IDEAS’ Juita Mohamad says restrictions should be lifted in the logistics sector, especially for services that require special know-how.
A cabotage exemption allows foreign vessels to carry out certain activities, such as undersea cable repairs, free from restrictions. (Bernama pic)
PETALING JAYA: Economists have urged the government to reinstate the cabotage exemption for foreign vessels to carry out undersea repairs and to encourage competition.
Cabotage refers to the right to operate vessels such as boats, planes and submarines in a particular territory. A cabotage exemption allows foreign vessels to carry out certain activities, such as undersea cable repairs, free from restrictions.
Cabotage laws are largely meant to protect domestic industries from foreign competition, ensure the safety of a country’s borders, and regulate activities in a country’s waters.
Juita Mohamad of the Institute for Democracy and Economic Affairs (IDEAS) said an exemption given to foreign ships and companies could improve the competitive neutrality of players within the sector and reduce bottlenecks in supply chains.
“Cabotage restrictions should be lifted in the logistics sector, especially for services that require special know-how that may be lacking in the country,” she told FMT.
She also pointed out that the Organisation for Economic Cooperation and Development (OECD) had highlighted that cabotage restrictions could lead to the accumulation of empty containers and inefficient allocation of resources.
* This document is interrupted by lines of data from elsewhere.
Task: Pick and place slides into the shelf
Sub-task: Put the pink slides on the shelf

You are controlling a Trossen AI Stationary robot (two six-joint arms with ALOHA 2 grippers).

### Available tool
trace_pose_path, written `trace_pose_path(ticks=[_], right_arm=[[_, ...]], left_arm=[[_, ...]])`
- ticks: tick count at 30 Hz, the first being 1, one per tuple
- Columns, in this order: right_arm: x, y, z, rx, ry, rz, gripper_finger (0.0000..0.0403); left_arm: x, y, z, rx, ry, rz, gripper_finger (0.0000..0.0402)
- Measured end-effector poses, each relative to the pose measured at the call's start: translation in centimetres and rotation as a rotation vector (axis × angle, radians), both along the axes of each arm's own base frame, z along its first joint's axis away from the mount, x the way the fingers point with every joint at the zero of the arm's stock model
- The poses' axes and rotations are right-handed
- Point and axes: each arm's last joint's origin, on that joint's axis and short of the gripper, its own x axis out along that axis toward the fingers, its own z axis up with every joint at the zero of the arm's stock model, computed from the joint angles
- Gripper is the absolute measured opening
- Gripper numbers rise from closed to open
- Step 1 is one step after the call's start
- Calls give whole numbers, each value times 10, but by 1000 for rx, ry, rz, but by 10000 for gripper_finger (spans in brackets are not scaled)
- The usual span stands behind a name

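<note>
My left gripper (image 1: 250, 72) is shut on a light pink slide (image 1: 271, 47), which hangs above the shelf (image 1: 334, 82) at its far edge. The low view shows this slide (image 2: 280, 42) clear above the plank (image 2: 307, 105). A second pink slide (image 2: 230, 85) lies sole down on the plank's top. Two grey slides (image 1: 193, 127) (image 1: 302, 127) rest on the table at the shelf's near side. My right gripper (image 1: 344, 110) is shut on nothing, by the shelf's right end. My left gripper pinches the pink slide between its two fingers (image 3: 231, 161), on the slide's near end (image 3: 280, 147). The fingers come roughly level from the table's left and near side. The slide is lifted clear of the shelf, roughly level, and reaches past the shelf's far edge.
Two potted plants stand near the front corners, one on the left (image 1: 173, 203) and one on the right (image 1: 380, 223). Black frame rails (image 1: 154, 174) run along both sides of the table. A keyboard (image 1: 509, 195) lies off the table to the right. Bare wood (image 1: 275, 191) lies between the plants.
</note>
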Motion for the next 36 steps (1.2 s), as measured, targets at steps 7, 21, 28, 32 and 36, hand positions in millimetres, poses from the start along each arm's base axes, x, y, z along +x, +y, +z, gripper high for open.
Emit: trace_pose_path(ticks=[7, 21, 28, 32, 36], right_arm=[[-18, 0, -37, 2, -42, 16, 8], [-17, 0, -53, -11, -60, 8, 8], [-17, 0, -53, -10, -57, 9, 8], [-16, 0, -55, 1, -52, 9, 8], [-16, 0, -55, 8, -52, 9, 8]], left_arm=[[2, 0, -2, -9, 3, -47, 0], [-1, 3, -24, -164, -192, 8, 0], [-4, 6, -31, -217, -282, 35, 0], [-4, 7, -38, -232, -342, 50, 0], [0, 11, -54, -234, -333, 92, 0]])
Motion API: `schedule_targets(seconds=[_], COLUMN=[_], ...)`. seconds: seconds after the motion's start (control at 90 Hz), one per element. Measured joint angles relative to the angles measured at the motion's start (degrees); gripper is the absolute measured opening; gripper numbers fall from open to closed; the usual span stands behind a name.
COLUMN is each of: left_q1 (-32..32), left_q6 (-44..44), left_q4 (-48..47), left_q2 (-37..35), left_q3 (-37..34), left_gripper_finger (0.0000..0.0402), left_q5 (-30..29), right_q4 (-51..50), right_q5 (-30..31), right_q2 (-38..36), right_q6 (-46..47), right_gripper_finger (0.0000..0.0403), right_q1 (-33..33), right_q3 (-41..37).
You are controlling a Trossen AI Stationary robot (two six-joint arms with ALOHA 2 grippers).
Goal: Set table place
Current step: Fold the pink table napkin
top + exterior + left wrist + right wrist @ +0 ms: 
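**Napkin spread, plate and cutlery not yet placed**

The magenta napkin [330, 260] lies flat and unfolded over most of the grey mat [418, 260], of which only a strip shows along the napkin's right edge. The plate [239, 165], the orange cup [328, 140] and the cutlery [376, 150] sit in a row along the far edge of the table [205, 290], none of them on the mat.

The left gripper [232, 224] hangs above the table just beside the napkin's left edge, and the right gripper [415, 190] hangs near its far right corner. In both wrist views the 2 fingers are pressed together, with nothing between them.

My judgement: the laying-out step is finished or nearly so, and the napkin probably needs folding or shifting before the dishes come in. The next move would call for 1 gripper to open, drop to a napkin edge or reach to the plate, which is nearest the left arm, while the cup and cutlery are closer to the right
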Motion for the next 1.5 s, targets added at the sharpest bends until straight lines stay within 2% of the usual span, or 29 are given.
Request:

“For the public, cabotage exemption would drive down costs as well as give households and end-users better value for the goods delivered,” she said.
Juita said if the government’s main agenda was to attract foreign direct investments, then investment-friendly policies should also encompass the liberalisation of the cabotage restrictions.
In 2019, then transport minister Loke Siew Fook announced that foreign vessels carrying out undersea cable repairs and maintenance work would be free from some of the usual cabotage requirements and fees, to speed up the approval process.
However, the exemption was revoked under Muhyiddin Yassin’s administration.
Shankaran Nambiar of the Malaysian Institute of Economic Research said a cabotage exemption was necessary, otherwise competition would be affected and the price difference between East and West Malaysia would continue to be high.
“We also don’t want investors to avoid Malaysia because of our inflexible cabotage policy,” he said.
“The US and Russia have huge domestic shipping industries but that’s not the case with us. Without an exemption, we run the risk of destroying investor confidence,” he said.
Geoffrey Williams of Malaysia University of Science and Technology said the cabotage exemption should be reconsidered as part of an overall review of taxes, charges and the implications for investment.
“So, looking at this issue again is timely. However, it may be too late to recover the losses from earlier policy failures,” he said.